Por Roberta de Medeiros
Os sons podem acalmar ou gerar pânico. Podem causar sonolência ou despertar paixões. Ou ainda nos deixar tensos ou enlevados. Enfim, são capazes de detonar uma cascata de reações que alteram o estado geral do organismo. É o caso do som perturbador de uma sirene, que nos põe em alerta, e faz com que o corpo libere adrenalina para se proteger de uma possível ameaça.
A terapia através da música – a musicoterapia – se baseia justamente nesse princípio: os sons produzem efeitos biológicos que podem tratar doenças, sejam elas físicas ou mentais. O uso de instrumentos, cantos e ruídos são recursos que têm sido usados com deficientes físicos, estudantes com dificuldade de aprendizagem, fala ou audição e usuários de drogas.
Não é crendice. A ciência mapeou o caminho que o som faz em nosso organismo: primeiro os sons alcançam os ouvidos e a seguir são convertidos em impulsos. Então, eles viajam pelos nervos auditivos até o tálamo, parte do cérebro que funciona como uma estação central das emoções. Ao serem processados pelo cérebro, os impulsos reverberam por todo o corpo.
O resultado: uma série de respostas orgânicas. É como se nosso corpo adotasse uma cadência diferente. Claro, essa súbita mudança acaba por alterar padrões internos (sono e vigília, respiração, batimentos cardíacos, circulação sanguínea e secreções das glândulas). O que a terapia faz, portanto, é ensinar o corpo a “orquestrar” melhor a sinfonia interna que cada um de nós carrega.
-Afinando o instrumento
“Viver é afinar um instrumento, de dentro para fora, de fora para dentro”. O trecho da música nos faz pensar que nossas emoções também soam a partir de pulsações rítmicas. Cada pessoa tem sua melodia, sua harmonia. Quando uma emoção rouba a cena, porém, dá-se o desarranjo. No caso, a terapia funciona como aqueles aparelhinhos que os musicistas trazem consigo para afinar o instrumento sempre que necessário.
“Há momentos em que as palavras não podem ser ditas ou nem se consegue mais dizê-las, então as canções falam a respeito dos sentimentos e vivências para eles mesmos (pacientes). Isso ajuda a processar perdas e aflições reprimidas”, diz a musicoterapeuta Sofia Cristina Dreher, que há cinco anos trabalha no atendimento de pacientes com câncer.

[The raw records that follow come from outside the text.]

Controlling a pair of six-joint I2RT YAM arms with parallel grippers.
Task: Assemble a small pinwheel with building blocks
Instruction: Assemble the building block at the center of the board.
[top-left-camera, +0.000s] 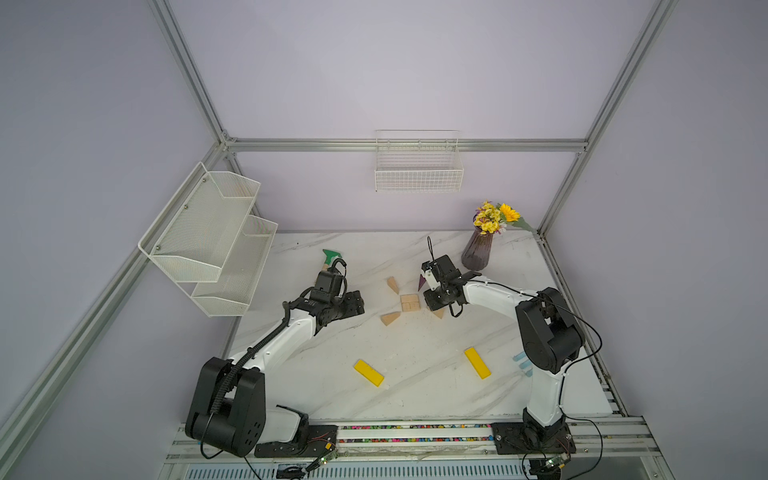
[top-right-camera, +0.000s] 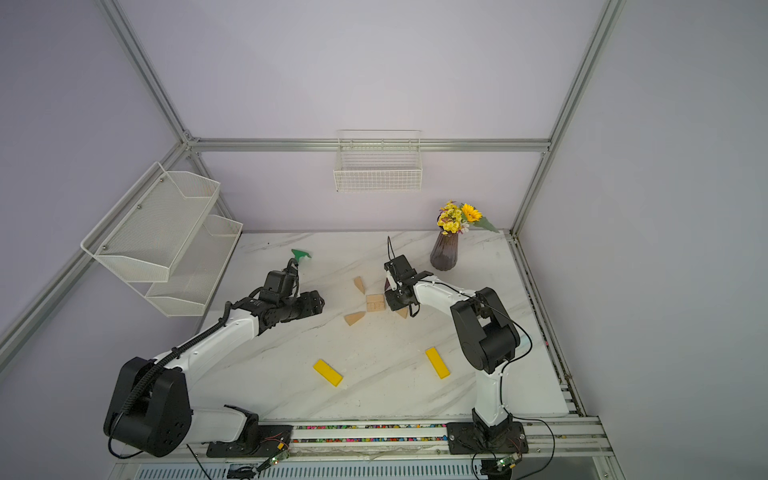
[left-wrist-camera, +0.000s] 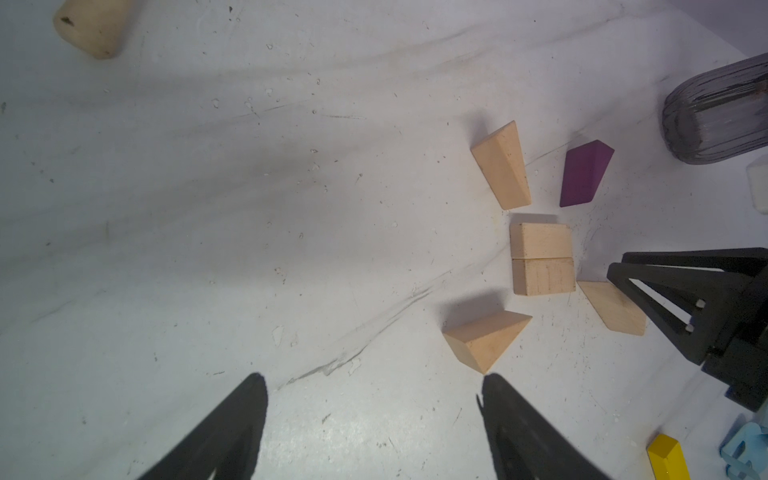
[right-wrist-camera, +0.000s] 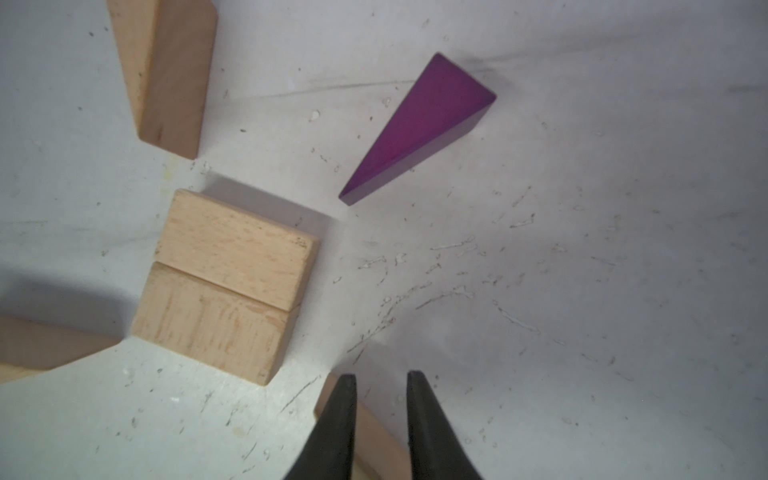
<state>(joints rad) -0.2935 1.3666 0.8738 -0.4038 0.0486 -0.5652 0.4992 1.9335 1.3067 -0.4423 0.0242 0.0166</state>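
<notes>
Yellow bars (top-left-camera: 368, 372) lie nearest, at 7 and 5 o'clock of the hub (top-left-camera: 410, 302). Tan wedges (top-left-camera: 392, 285) sit by it at 11, 8 and 4 — purple wedge (top-left-camera: 422, 282) at 1. Left tool (left-wrist-camera: 372, 380) gapes empty; right tool (right-wrist-camera: 382, 376), narrow, over the 4 o'clock wedge — grip unclear.

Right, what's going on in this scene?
The robot is laying out a block pinwheel. Two tan blocks form the hub, with three tan wedges and a purple wedge loosely around it. The right gripper, jaws narrow, is at one tan wedge; the left gripper hovers open. Both yellow bars lie apart, unused.
</notes>
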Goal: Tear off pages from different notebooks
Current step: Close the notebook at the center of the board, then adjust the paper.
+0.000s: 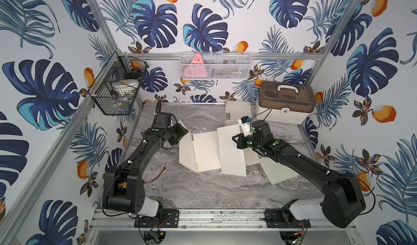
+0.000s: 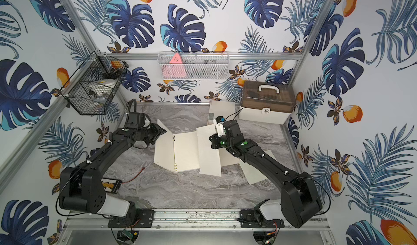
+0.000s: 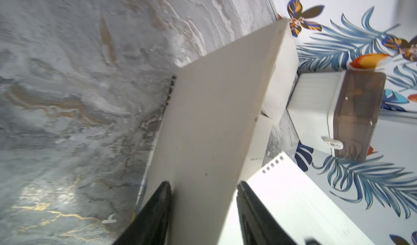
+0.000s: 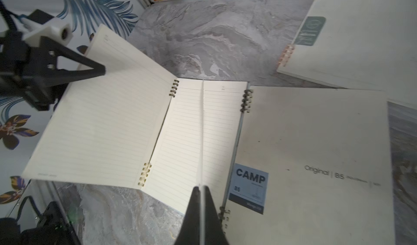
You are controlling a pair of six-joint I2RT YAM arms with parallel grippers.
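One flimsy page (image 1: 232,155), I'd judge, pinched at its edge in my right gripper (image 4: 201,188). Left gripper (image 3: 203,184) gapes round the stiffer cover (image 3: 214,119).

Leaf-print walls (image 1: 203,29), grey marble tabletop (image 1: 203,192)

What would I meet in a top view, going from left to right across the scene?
black wire basket → open notebook → single page → white box with brown lid
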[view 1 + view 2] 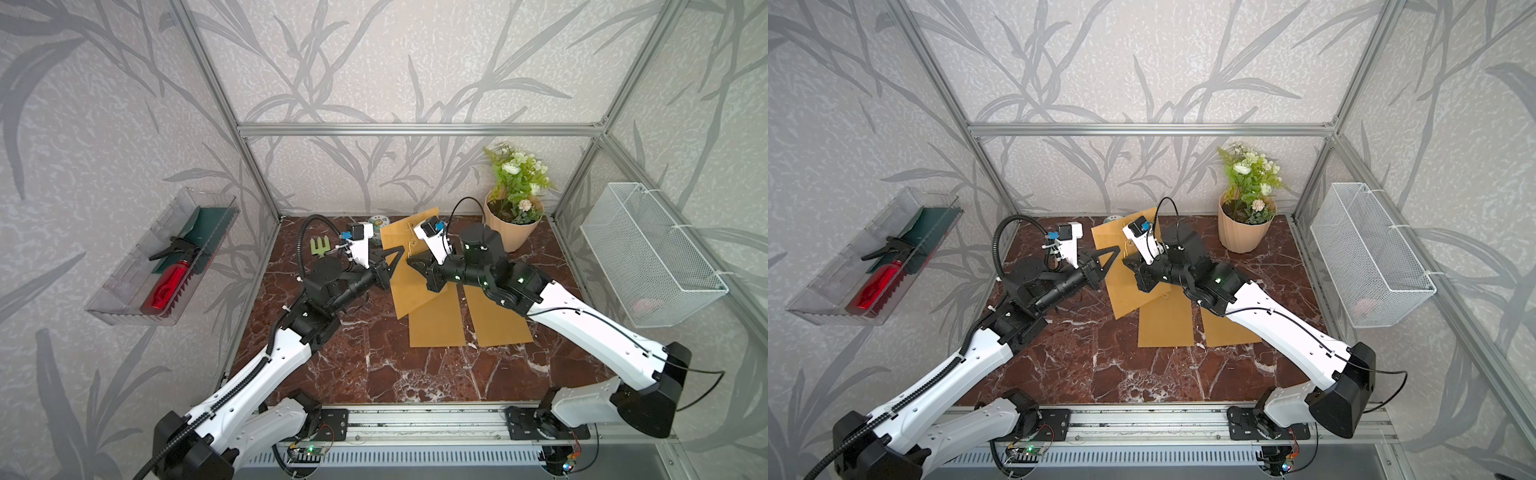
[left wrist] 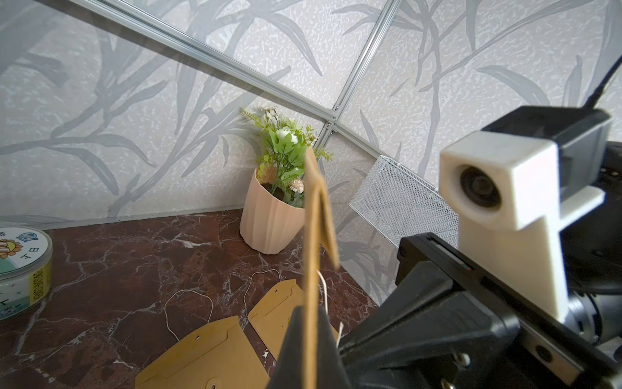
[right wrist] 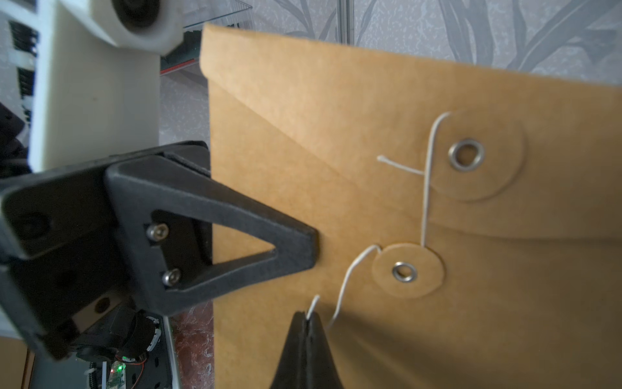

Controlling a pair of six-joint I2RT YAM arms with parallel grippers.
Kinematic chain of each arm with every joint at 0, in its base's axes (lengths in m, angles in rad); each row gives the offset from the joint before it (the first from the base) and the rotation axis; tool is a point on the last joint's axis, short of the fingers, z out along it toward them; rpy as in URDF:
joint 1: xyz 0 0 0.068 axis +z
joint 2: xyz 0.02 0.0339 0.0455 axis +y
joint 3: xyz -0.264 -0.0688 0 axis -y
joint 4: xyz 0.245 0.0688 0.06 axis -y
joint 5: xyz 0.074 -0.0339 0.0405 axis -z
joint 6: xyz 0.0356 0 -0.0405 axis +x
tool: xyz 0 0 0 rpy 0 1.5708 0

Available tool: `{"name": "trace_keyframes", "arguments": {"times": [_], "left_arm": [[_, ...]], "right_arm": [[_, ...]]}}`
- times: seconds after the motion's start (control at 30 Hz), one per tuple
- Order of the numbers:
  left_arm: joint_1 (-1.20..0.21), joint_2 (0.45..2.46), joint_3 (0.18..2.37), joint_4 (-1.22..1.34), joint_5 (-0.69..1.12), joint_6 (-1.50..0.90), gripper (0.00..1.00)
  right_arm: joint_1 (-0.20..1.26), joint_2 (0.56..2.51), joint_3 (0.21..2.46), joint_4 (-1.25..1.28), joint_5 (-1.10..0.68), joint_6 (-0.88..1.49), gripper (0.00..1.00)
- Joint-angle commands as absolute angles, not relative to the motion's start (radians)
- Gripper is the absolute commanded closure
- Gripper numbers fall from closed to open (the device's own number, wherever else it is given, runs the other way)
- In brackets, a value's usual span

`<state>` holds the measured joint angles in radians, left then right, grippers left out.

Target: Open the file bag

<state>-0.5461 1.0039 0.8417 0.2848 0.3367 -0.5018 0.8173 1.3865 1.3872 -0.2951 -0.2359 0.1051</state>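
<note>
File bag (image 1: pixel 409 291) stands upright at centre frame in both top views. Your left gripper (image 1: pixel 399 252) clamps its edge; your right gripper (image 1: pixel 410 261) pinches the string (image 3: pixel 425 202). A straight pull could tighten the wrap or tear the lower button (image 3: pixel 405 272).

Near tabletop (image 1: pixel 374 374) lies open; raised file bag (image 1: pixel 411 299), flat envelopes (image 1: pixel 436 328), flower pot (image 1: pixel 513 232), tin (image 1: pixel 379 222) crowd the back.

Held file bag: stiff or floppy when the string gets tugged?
Likely stiff: the file bag stands straight above the left gripper, clamped on one edge, without sagging. Probably light: thin card. The string, pinched in the right gripper, looks limp, so a tug may twist the bag.
</note>
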Motion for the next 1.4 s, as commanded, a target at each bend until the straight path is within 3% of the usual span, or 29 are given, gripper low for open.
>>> {"name": "trace_keyframes", "arguments": {"times": [0.0,1.37], "left_arm": [[-0.546,0.991,0.862,0.324,0.322,-0.508,1.00],[-0.540,0.948,0.867,0.285,0.314,-0.486,1.00]], "right_arm": [[0.824,1.353,1.374,-0.278,-0.226,0.113,1.00],[0.802,1.288,1.327,-0.352,-0.132,0.080,1.00]]}}
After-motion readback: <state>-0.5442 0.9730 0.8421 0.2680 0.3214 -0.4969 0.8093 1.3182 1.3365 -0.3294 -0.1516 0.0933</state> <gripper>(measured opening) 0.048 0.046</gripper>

Em sua tese de mestrado em Comunicação e Semiótica pela PUC do Paraná, a pesquisadora e terapeuta defende que as canções são instrumento eficaz para trazer à tona sentimentos e impressões que evitamos trazer à consciência, que ficam bloqueados, mas que interferem decisivamente em nosso estado de espírito – são os sentimentos reprimidos.
A partir de uma experiência tocante, ela narra o caso de uma paciente com câncer de pulmão internada no hospital São Lucas. “A paciente disse que não estava encontrando lugar para chorar em sua casa, que apenas o conseguia fazer, à noite, em seu quarto”, conta. A terapeuta, então, cochichou com ela, que fariam daquele lugar e daquele momento, um local para chorar, porque o choro faz bem.
Atualmente, a especialista trabalha no Oncocentro e atende cerca de 50 pacientes por mês. A duração da terapia varia, muitos morrem, alguns recebem tratamento por cerca de seis meses e outros lutam ao longo de anos. “Em geral, a primeira necessidade do paciente é falar, cantar algo que os leve daquele lugar, daquela situação”, conta ao lembrar sua experiência com pacientes durante as sessões de quimioterapia.
Ela observa, porém, que os profissionais de saúde têm dificuldade em oferecer respaldo à dor emocional dos pacientes. “Esses profissionais não são preparados para lidar com a dor emocional, e sim, com a dor física. Por vezes, os pacientes sentem uma angústia muito grande por não serem compreendidos na sua dor, uma vez que ela não se divide em dor física e emocional”, diz.